◆ Exercise brief
The whole listing should come back exactly as written, except for the pictures.

◆ Raw data

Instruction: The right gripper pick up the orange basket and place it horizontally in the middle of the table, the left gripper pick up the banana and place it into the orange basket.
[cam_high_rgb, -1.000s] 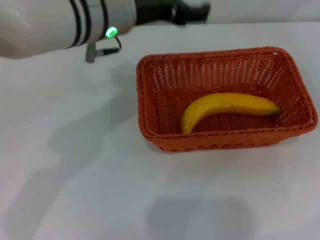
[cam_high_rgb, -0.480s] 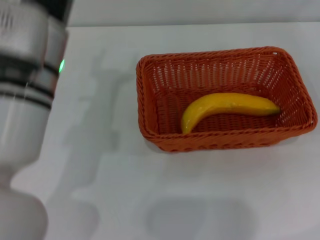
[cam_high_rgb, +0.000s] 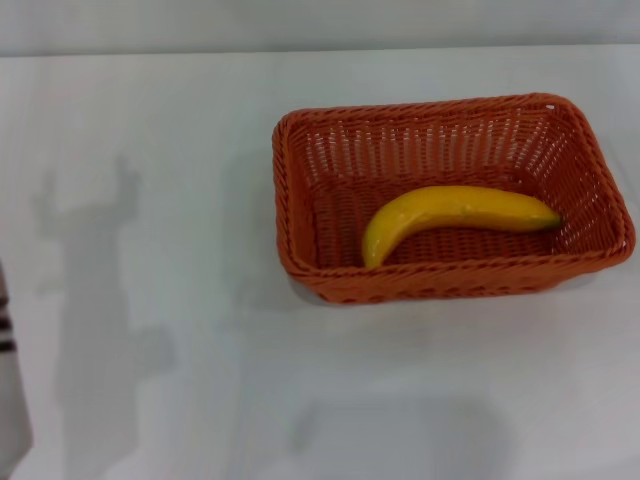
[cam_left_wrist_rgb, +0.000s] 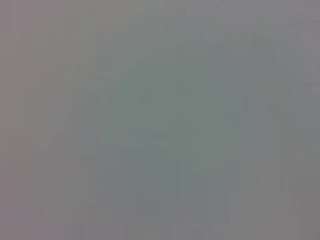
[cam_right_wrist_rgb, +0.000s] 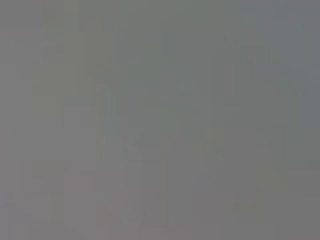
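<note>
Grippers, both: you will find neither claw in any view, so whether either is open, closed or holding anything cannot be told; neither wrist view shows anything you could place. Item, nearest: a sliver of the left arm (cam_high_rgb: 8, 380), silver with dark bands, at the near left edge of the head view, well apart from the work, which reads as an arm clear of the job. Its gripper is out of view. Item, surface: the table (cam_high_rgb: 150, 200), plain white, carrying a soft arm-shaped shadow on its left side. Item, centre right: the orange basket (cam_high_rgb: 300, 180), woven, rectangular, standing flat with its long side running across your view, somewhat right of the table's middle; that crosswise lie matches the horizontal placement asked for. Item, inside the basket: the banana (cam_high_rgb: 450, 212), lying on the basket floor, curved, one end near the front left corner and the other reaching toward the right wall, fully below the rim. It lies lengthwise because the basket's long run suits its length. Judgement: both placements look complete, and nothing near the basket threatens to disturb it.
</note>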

◆ Reply
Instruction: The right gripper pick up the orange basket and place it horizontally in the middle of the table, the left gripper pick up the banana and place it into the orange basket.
[cam_high_rgb, -1.000s] 
[cam_high_rgb, -0.480s] 
[cam_high_rgb, +0.000s] 
[cam_left_wrist_rgb, +0.000s] 
[cam_right_wrist_rgb, +0.000s] 
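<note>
Grippers, both: you will find neither claw in any view, so whether either is open, closed or holding anything cannot be told; neither wrist view shows anything you could place. Item, nearest: a sliver of the left arm (cam_high_rgb: 8, 380), silver with dark bands, at the near left edge of the head view, well apart from the work, which reads as an arm clear of the job. Its gripper is out of view. Item, surface: the table (cam_high_rgb: 150, 200), plain white, carrying a soft arm-shaped shadow on its left side. Item, centre right: the orange basket (cam_high_rgb: 300, 180), woven, rectangular, standing flat with its long side running across your view, somewhat right of the table's middle; that crosswise lie matches the horizontal placement asked for. Item, inside the basket: the banana (cam_high_rgb: 450, 212), lying on the basket floor, curved, one end near the front left corner and the other reaching toward the right wall, fully below the rim. It lies lengthwise because the basket's long run suits its length. Judgement: both placements look complete, and nothing near the basket threatens to disturb it.
</note>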

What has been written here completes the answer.